> [Assignment]: Beneath this instruction is a listing. Transcribe from it only the stretch from the line with "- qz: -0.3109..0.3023" through the line with "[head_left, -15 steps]", both end lines included, exactly as written.

> [Data shown]:
....

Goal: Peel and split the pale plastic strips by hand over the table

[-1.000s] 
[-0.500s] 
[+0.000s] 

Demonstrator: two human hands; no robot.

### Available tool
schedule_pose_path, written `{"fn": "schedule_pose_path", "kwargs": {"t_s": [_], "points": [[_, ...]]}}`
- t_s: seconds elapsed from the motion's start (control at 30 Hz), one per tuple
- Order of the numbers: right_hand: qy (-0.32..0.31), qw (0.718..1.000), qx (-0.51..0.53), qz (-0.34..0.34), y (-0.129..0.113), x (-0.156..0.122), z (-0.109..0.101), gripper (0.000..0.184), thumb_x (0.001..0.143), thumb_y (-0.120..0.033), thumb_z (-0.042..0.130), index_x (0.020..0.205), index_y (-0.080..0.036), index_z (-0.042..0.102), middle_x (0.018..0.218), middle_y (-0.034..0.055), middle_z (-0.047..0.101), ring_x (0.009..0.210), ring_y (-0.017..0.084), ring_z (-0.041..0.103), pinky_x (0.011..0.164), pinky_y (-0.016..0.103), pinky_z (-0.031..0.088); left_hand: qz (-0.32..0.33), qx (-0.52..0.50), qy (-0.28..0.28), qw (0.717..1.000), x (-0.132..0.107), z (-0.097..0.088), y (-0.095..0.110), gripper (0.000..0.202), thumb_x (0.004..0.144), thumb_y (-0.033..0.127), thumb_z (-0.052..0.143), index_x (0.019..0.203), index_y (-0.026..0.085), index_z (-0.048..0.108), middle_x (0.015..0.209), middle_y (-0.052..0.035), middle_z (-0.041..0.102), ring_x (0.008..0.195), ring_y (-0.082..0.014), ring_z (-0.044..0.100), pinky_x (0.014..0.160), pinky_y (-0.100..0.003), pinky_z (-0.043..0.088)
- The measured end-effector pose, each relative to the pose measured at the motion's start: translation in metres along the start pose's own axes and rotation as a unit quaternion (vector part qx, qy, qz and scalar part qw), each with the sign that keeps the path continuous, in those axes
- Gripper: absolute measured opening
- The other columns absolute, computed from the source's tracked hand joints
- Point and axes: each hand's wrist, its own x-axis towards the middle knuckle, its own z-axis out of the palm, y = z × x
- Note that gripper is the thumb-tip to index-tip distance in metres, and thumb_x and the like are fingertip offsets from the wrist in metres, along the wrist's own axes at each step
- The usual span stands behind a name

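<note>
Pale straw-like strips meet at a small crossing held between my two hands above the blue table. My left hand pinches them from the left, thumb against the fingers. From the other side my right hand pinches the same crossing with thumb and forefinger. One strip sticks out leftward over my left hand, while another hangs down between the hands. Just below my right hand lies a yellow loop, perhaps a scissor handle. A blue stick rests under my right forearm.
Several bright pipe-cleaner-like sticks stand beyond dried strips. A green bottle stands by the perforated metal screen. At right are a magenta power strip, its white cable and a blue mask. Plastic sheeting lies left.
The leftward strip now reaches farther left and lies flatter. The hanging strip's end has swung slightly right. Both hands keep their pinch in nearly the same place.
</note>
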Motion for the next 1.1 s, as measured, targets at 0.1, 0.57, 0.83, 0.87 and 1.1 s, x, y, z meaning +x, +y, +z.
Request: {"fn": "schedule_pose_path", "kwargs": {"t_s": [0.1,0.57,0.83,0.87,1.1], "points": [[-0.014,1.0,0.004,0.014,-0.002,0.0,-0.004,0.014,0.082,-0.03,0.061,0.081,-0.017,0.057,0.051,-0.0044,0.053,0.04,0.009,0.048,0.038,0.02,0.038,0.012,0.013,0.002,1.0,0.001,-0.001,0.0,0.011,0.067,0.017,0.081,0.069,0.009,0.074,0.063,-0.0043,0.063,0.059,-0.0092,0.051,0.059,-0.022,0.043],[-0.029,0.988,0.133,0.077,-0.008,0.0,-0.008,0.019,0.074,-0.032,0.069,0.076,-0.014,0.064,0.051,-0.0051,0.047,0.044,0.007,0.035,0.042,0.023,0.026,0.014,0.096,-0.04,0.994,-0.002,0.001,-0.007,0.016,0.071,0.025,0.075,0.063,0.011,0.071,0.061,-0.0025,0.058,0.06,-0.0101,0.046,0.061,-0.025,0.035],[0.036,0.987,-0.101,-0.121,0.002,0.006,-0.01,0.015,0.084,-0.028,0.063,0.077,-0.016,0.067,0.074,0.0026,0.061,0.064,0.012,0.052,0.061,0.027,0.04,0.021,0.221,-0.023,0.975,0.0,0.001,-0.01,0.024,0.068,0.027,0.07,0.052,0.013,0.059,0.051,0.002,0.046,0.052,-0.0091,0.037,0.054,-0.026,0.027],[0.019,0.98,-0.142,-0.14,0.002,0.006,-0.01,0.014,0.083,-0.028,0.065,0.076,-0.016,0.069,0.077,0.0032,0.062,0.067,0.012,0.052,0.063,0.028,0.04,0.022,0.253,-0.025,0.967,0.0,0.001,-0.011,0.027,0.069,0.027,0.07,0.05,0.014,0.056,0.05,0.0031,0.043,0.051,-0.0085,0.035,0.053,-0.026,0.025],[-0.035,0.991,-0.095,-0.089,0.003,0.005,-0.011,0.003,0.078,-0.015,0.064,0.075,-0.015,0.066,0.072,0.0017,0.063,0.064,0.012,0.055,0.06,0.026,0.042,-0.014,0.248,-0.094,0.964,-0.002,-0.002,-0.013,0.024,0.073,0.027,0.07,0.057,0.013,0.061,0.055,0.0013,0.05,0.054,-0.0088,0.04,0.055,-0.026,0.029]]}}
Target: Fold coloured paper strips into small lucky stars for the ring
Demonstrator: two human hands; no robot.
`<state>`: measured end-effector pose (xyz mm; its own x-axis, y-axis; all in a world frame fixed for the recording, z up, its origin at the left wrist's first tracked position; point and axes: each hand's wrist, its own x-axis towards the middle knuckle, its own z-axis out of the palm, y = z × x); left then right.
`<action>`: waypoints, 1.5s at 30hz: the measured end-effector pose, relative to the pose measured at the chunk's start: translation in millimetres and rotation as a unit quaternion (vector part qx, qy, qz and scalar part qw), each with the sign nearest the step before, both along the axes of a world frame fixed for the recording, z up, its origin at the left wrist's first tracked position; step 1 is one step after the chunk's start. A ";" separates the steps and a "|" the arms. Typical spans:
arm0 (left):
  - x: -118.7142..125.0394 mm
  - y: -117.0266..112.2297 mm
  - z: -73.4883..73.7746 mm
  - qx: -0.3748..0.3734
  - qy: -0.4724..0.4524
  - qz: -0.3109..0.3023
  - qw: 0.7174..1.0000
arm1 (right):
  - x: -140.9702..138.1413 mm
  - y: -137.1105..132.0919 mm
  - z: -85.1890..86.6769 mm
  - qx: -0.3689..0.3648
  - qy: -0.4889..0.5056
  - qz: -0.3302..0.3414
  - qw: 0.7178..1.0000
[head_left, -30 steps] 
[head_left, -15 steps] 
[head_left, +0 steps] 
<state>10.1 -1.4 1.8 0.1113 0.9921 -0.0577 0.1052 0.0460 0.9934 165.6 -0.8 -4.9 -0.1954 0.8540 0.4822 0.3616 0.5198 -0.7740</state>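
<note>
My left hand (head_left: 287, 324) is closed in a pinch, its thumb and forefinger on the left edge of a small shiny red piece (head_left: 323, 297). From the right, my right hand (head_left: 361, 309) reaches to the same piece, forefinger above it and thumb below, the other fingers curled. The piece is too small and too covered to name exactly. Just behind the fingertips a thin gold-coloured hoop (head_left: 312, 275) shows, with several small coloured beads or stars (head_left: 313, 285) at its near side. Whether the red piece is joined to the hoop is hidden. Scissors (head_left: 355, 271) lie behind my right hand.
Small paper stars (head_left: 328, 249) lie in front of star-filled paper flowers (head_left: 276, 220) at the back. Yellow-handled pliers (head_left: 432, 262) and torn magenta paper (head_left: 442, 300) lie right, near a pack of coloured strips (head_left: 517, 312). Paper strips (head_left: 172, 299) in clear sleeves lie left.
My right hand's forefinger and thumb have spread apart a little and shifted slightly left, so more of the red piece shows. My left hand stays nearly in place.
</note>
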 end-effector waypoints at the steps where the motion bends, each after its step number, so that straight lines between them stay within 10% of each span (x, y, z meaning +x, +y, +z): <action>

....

> [Solution to this task]:
  - qz: -0.3109..0.3023
  - qw: 0.7174..1.0000
arm1 (right):
  - x: -140.9702..138.1413 mm
  - y: -137.1105..132.0919 mm
  - z: -85.1890..86.6769 mm
  - qx: -0.3689..0.3648
  - qy: -0.4889..0.5056
  - qz: -0.3302..0.3414
  - qw: 0.7178..1.0000
[head_left, -30 steps] 
[head_left, -15 steps] 

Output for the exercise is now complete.